BERLIN/FRANKFURT: As Volkswagen and unions gear up for the next round of talks over wages and plant closures in Germany, company and industry data reviewed by Reuters show that the automaker spends a higher proportion of sales on labour costs than major rivals.
The data, in an internal memo by Volkswagen’s works council reviewed by Reuters, underscores the company’s challenge to remain competitive in its pricey home market as cheaper models from China arrive.
Management will start the next round of negotiations with unions representing roughly 120,000 German workers on Thursday.
Unions are demanding a 7% pay rise, while Volkswagen is threatening a 10% cut.
The proportion of revenue spent on labour at Volkswagen globally has fallen from 18.2% in 2020 to 15.4% in 2023 – but that ratio still exceeds BMW, Mercedes-Benz, and Stellantis, which spent between 9.5% and 11% in 2023, according to the works council memo.
At VW AG, the German subsidiary that governs the six plants in question, the ratio was estimated at 15.8-17.5%.
Volkswagen says it does not release separate figures for VW AG.
The findings by the works council, an elected body of employees representing them in negotiations with management, are based on annual reports showing companies’ global spending on personnel compared to revenue.
The figures include all staff, from factory to white-collar workers.
Reuters checked and confirmed the calculations. Part of the reason the company spends more on labour is that it makes many components, and software, in-house, Stifel analyst Daniel Schwarz said.
But pressure on margins from China means the company needs to cut fixed costs.
“The VW brand has been market leader in Europe every year since 2005 … its cars are competitive. The problem is not the product, but the costs,” he told Reuters.
Volkswagen considers historic German plant closures
Germany, where Volkswagen employs nearly 45% of its workforce, has the highest labour costs of any passenger car industry worldwide, averaging 62 euros ($66) per hour in 2023, up around a third from a decade ago, according to the German autos association VDA.
Still, union representatives say labour is a small part of the company’s cost base, challenging management to make cuts elsewhere to boost flagging profits.
In an internal flyer to staff, the works council pointed to steep drops in earnings at other parts of the group – Porsche, Audi, and VW Financial Services – in the first nine months of the year, which it said cost the company 5.5 billion euros ($5.8 billion).
“That alone is an argument for why it’s not enough to put labour costs at the centre of communication,” it wrote.
VW AG’s plants are the only car factories in Germany, except Tesla’s, where wages are not determined by an industry-wide collective agreement for the auto and engineering sectors, but by a separate agreement.
Volkswagen cancelled that agreement in September to seek cuts at the VW brand which it says are vital to its survival.
Big pay cuts would be a bitter pill for German unions after they negotiated a 5.5% increase in the industry-wide agreement this month, and Tesla raised wages for German staff by 4%.
Twice as pricey
Volkswagen says that even after the planned cuts its salaries would be highly attractive.
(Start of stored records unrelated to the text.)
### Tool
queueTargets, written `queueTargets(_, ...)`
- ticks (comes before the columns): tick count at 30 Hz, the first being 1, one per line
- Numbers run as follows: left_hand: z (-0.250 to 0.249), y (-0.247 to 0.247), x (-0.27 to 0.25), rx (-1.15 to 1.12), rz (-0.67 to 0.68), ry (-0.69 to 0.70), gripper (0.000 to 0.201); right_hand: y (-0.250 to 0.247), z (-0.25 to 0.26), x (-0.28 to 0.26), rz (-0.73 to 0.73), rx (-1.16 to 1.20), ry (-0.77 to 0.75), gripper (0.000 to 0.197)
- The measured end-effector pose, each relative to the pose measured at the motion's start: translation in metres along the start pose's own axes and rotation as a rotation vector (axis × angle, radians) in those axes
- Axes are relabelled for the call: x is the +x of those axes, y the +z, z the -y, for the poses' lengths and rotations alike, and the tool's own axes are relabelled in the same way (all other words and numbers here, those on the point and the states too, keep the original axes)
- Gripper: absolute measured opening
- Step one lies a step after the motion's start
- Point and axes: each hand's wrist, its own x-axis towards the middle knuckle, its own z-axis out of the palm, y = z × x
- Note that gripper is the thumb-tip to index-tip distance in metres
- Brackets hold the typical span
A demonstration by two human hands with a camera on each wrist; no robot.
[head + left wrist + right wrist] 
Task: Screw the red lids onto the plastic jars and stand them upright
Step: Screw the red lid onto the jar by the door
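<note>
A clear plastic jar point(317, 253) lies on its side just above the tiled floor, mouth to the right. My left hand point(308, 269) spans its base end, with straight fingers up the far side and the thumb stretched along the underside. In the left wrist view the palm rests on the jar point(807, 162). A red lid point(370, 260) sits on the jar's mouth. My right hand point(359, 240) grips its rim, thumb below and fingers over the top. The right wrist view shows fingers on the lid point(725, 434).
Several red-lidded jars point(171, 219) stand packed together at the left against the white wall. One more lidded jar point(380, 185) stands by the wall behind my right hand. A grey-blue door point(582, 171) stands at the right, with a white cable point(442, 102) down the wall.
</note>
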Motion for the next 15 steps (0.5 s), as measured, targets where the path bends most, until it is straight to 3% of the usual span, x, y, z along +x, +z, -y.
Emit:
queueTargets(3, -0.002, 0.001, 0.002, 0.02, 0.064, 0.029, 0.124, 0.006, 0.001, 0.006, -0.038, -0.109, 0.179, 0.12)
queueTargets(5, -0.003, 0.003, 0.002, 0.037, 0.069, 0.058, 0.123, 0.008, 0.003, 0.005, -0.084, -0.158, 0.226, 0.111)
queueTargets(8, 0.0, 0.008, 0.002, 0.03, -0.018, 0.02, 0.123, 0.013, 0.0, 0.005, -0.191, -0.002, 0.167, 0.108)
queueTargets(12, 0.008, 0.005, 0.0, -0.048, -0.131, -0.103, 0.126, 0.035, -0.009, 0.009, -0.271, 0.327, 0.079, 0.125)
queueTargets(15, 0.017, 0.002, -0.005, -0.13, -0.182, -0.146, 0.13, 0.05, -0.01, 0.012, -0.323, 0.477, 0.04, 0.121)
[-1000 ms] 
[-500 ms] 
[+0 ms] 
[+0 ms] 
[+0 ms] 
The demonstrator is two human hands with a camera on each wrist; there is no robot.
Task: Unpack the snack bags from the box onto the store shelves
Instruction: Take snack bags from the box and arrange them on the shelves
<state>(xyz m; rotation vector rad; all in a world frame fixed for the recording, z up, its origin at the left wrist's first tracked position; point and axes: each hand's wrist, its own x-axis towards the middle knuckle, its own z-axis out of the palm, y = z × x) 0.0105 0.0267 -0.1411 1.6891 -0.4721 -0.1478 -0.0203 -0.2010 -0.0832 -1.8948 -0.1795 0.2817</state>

Its troubles come amid broader anxiety in Germany over competitiveness, as politicians gear up for an election battle in February over how to revive a weakening industrial base.
“We are not productive enough at our German sites,” VW brand chief Thomas Schaefer said last month, pointing to rising costs for energy and materials as well as personnel.
“Our factory costs are currently 25-50% higher than we had planned. This means that individual German plants are twice as expensive as the competition.”
In France, Italy, and Spain – where Volkswagen competitors Stellantis and Renault have most of their European plants – auto industry workers earn 47 euros, 33 euros, and 29 euros per hour respectively, VDA data shows.
VW AG’s costs are particularly high because it includes staff carrying out administrative functions for the whole Volkswagen Group like sales, management, and technical development, often commanding higher salaries.
Volkswagen has announced tens of thousands of job cuts in Germany in recent years, including a pact with unions struck by previous CEO Herbert Diess to slash 23,000 jobs at the VW brand by 2025.
But the transition to electric, software-driven cars and tighter regulations mean it has also hired many workers in areas like software and administration.
The number of white-collar workers at VW AG is reaching a similar level to blue-collar workers, a source with knowledge of the matter said.
An internal document seen by Reuters showed that while the number of factory workers employed at VW AG fell by over 8,000 between June 2019 and September 2024, the number of administrative staff rose by around 4,000.
Volkswagen declined to comment on the figures.